Chalchiuhtlicue: Is that supposed to matter to me? I used to have 20 major celebrations each year. I had My own pyramid! Now I'm just stewing in My swimming hole. The hotter it gets, the more steamed I get. And then? Hurricanes. You people deserve it.
Anne: You're preaching to the choir here, Chalchiuhtlicue. Am I pronouncing it right?
Chalchiuhtlicue: No European could ever hope to pronounce it right. But go ahead and mangle it. It's mildly amusing.
Anne: Well, I just wanted to praise and worship You and tell You that I will be calling the body of water previously known as the Gulf of Mexico, the Sea of Chalchiuhtlicue. Or, if I have 15 minutes to say a name, Chalchiuhtlicueyecatl. I don't suppose I was any more successful pronouncing that.
Chalchiuhtlicue: Not a bit.
Anne: Sorry.
Chalchiuhtlicue: Just think. That name rolled off the tongue of millions of My people as a pleasant brook flows over a stone.
Anne: I need a Tums.
Chalchiuhtlicue: And now I'm supposed to be happy that my mangled name is trotted into some feeble protest. While every year My swimming hole gets more and more like a sauna!
Anne: How about a nice slice of sweet potato pie?
Chalchiuhtlicue: Pie? That might work with those vain Greek deities, but MY PEOPLE GAVE YOU HATEFUL EUROPEANS THE SWEET POTATO. And what did we get in return? Smallpox. Influenza. You can take that pie and ...
Anne: Honestly, I'm willing to if it will improve Your temper! I just invited You over to encourage my three readers to adopt the term Chalchiuhtlicueyecatl. But I can see it's totally insufficient. I get it. I really do. The injustices heaped upon Your people by Europeans does not sit lightly with me.
Chalchiuhtlicue: Well, that inconsequential show of sympathy will at least keep Me from flooding your basement. Maybe.
Anne: Thank You for that! It would be a flick of the wrist for You, an angst-producer for me. All of my Mummers suits are down there, and my fairy festival clothes, and Omega Cat's boxes, and ...
Chalchiuhtlicue: Changing my mind here.
Anne: No! No! Don't change your mind! All glory, laud, and honor, great Goddess of the Waters of the World! Water is life, and modern European humans don't realize it, and You will have Your revenge soon.
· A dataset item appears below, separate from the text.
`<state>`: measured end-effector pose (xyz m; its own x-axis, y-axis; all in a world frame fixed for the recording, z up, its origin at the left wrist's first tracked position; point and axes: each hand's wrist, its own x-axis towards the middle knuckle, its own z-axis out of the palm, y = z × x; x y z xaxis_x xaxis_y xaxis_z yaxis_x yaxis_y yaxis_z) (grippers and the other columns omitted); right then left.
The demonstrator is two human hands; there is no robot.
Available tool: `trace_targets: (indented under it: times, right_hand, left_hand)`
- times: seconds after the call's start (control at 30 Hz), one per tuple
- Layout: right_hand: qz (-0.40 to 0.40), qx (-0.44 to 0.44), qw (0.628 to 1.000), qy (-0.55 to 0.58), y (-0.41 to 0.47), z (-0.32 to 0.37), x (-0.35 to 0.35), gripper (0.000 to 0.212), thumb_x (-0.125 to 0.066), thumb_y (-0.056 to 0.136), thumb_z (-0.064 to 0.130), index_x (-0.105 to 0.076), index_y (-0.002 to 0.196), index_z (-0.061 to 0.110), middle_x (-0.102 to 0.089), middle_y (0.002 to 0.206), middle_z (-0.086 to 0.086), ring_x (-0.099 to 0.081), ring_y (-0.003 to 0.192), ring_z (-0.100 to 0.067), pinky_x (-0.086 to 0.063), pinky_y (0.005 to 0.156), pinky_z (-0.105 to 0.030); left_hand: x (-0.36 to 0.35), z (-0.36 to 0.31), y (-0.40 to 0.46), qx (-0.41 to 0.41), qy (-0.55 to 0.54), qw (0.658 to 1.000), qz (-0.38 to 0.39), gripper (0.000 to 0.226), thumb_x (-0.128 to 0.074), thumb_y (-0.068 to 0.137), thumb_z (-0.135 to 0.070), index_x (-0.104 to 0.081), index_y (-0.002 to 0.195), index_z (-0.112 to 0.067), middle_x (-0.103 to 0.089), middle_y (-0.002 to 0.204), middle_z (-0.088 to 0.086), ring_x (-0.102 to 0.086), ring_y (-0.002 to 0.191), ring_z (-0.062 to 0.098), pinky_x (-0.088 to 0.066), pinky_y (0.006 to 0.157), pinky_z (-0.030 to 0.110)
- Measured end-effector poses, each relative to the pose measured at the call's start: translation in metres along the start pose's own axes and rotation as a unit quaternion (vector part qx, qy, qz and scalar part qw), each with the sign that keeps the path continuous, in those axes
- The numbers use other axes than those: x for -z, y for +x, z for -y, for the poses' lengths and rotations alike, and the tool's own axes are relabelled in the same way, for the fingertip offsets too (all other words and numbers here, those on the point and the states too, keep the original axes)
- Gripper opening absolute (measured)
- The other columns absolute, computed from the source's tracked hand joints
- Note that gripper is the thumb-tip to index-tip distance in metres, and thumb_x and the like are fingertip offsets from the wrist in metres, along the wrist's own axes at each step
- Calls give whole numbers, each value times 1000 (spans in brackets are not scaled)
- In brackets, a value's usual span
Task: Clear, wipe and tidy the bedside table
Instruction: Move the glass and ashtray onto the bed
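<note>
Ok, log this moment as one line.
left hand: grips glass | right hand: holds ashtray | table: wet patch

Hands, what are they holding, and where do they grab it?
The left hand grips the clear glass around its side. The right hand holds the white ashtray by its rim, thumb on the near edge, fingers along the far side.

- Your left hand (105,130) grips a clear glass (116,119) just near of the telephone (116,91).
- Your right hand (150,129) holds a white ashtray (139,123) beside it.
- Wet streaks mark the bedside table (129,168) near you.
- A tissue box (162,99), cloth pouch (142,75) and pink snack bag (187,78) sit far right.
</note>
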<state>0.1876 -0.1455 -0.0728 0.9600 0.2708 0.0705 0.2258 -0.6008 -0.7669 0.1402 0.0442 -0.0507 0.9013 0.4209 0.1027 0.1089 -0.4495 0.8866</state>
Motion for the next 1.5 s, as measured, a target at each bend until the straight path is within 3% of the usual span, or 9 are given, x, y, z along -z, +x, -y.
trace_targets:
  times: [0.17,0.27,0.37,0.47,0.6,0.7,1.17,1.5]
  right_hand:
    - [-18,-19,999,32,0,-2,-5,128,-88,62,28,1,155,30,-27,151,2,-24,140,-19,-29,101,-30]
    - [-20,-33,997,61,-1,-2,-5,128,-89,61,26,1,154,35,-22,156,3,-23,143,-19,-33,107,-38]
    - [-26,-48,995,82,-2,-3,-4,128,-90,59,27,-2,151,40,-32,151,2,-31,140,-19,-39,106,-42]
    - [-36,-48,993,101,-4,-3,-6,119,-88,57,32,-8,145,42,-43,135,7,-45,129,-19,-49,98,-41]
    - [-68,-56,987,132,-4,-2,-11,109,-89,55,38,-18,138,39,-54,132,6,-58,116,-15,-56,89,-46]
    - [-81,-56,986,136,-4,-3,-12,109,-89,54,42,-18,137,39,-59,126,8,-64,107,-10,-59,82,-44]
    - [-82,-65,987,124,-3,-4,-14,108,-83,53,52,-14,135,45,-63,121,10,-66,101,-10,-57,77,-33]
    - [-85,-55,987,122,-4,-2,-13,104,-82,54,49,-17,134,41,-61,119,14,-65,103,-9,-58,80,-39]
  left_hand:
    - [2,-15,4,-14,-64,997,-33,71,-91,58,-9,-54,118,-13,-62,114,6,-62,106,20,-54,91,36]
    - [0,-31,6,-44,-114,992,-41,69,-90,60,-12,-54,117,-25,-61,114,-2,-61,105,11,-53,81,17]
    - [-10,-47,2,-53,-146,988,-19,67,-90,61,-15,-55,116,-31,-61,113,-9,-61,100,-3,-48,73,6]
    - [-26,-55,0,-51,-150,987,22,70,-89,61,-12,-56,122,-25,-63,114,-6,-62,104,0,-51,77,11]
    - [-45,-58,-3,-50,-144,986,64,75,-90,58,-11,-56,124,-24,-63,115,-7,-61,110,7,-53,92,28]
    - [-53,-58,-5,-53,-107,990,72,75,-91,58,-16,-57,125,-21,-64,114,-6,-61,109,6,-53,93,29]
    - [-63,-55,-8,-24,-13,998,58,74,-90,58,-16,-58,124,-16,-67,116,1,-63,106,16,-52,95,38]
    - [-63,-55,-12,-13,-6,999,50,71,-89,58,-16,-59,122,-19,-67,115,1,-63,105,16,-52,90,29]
Very soon.
Chalchiuhtlicue: I know.
Anne: In the meantime, I intend to use the historically correct Chalchiuhtlicueyecatl as the name for the body of water to the immediate south of the continent erroneously known as North America.
Chalchiuhtlicue: I don't care one way or another, since I'm cooking in My own swimming hole. But you do you.
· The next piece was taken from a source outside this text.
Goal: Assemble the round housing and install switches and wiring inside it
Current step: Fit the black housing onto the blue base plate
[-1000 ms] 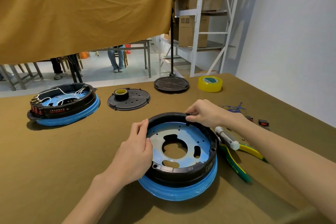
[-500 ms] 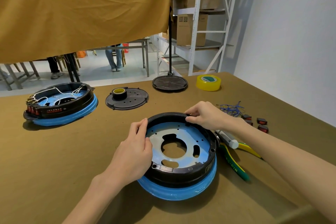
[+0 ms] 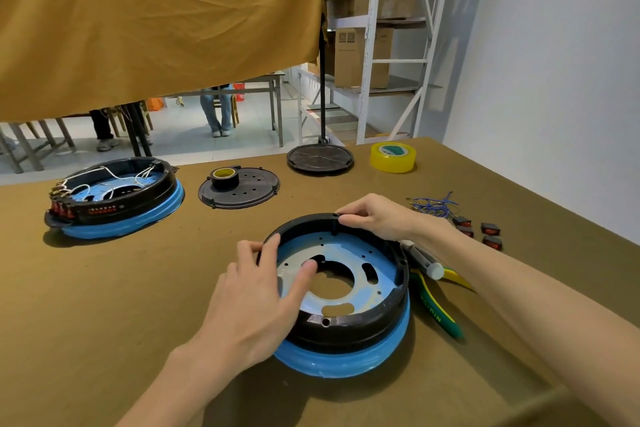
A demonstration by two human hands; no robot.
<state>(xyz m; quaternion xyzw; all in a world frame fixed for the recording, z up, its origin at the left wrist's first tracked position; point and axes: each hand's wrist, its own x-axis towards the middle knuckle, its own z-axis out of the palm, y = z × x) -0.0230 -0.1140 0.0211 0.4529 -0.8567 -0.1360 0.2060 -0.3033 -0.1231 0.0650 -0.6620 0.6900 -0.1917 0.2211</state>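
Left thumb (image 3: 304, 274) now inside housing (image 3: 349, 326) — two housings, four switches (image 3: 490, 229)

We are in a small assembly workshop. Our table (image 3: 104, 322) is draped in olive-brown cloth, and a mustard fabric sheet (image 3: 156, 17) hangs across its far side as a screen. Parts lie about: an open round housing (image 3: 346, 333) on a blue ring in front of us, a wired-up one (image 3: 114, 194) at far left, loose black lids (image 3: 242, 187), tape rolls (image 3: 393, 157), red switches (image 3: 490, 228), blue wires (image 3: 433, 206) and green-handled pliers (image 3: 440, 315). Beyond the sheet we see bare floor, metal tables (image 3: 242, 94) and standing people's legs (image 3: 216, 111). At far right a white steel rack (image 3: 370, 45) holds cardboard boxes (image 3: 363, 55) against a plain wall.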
Anne: Look at this. A nice tall glass of iced sweet tea with lemon! A very modest European offering to Your overheated self.
Chalchiuhtlicue: Thank you. Your basement is safe. Can I chill in that fetching little pond behind your house?
Anne: I wouldn't. It's polluted to the plimsol line. Tell you what. The briny Absecon Inlet is just an hour's drive away. It has a nice Original American name. Let's go hang out there for the afternoon. I'll get my Under Armor. And my cashmere sweater. And my sweat pants. And my puffer coat. And my hat. And my gloves. And a scarf. And foot warmers. And wool socks.
Chalchiuhtlicue: I'll wait.
Whew! You never know about these deities, do you? They all seem pissed these days. Seems that my afternoon plans have changed. Wish me luck, friends. Chalchiuhtlicue is a bruiser. Rightly so, but wowsa.
1 comment:
I will gladly adopt the term Chalchiuhtlicueyecatl if you can advise me of its phonetic pronunciation so it can trip off my tongue too. Until then, I'll just refer to that body of water as Golfo Del Gringo Loco.